Targeted sequencing reveals distinct pathogenic variants in Chinese patients with lung adenocarcinoma brain metastases
- Yanchun Ma
- Kun Chen
- Zhenhua Yang
- Ming Guan
Published online on: January 25, 2018
Lung cancer is the most common type of malignancy to metastasize to the brain, with the median survival time of patients being 6‑11 months. In the present study, the aim was to compare the actionable gene mutation profiles of primary lung adenocarcinoma (LC) samples and LC brain metastasis (LCBM) samples through targeted sequencing. Next generation sequencing (NGS) of 13 formalin‑fixed, paraffin‑embedded LC samples and 15 LCBM samples was performed using a customized OncoAim™ cancer panel and OncoAim™ RNA fusion panel on the MiSeq platform. The OncoAim™ cancer panel pipeline and OncoAim™ RNA fusion panel pipeline were used for bioinformatic analysis. Together, 43 variants were observed in 7 genes from the 28 cancer samples. The mutated genes of LCBM were tumor protein (TP)53, epidermal growth factor receptor (EGFR), catenin β1, phosphatidylinositol‑4,5‑bisphosphate 3‑kinase catalytic subunit α, mothers against decapentaplegic homolog 4, Kirsten rat sarcoma viral oncogene homolog (KRAS) and proto‑oncogene B‑Raf, which were exhibited in 10/15 (66.7%), 6/15 (40.0%), 3/15 (20.0%), 2/15 (13.3%), 2/15 (13.3%), 1/15 (6.7%) and 1/15 (6.7%) of samples, respectively.

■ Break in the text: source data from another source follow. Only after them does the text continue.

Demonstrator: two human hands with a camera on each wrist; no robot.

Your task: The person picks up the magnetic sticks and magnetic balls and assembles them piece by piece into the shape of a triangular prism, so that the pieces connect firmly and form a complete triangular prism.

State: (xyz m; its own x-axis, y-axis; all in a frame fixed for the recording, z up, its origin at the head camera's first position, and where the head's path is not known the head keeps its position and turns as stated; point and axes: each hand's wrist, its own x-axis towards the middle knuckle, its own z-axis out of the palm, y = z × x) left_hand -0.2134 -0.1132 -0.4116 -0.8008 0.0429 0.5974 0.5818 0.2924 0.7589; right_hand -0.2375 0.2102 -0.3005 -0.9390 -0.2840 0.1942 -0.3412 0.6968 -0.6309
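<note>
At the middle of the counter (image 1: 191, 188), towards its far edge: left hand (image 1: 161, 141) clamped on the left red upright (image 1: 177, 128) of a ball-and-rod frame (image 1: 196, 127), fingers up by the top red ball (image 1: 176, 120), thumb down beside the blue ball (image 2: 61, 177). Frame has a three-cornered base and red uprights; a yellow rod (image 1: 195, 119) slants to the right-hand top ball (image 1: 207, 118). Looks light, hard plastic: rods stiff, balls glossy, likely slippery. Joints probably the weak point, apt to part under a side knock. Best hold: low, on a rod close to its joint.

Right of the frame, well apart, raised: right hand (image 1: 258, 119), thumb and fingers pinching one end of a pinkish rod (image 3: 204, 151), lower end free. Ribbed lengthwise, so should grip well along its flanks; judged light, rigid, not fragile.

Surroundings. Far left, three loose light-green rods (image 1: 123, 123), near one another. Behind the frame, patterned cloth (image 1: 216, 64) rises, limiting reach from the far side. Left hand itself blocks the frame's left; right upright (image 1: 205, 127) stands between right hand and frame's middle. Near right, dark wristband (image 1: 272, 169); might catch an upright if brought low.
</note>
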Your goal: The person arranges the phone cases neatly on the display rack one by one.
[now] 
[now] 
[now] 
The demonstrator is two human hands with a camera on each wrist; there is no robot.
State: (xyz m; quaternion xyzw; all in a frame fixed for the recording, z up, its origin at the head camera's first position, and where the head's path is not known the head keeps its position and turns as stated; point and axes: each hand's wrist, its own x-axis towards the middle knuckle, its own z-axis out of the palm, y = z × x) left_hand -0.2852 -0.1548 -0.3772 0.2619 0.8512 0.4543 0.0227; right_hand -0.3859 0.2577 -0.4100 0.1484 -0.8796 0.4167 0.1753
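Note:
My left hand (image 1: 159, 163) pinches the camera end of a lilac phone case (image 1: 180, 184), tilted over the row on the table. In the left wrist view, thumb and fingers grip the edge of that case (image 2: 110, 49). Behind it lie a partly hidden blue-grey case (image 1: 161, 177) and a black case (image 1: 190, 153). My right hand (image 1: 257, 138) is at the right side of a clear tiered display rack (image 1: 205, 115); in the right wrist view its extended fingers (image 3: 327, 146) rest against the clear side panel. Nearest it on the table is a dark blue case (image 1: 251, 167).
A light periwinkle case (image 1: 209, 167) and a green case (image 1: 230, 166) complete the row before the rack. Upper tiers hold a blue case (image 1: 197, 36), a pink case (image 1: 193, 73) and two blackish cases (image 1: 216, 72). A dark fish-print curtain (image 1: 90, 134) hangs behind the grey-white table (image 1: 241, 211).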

The mutated genes of LC were TP53, EGFR and KRAS, which were exhibited in 11/13 (84.6%), 5/13 (38.5%) and 2/13 (18.2%) of samples, respectively. echinoderm microtubule associated protein like 4‑anaplastic lymphoma kinase rearrangements were present in 1 LCBM sample. For 2 LC samples and 1 LCBM sample, no genetic alterations were observed. The NGS data also revealed a novel 4‑codon deletion of TP53 (p.V166_H169del) and a novel TP53 splice site mutation (7577157‑63del TACTCAG). Further potentially actionable mutations were detected in LCBM, indicating a high degree of genetic heterogeneity between the LC and LCBM samples that were analyzed. The present study demonstrated that NGS provides an improved approach for the discovery of potentially actionable mutations and the understanding of the mechanisms underlying tumor progression and evolution.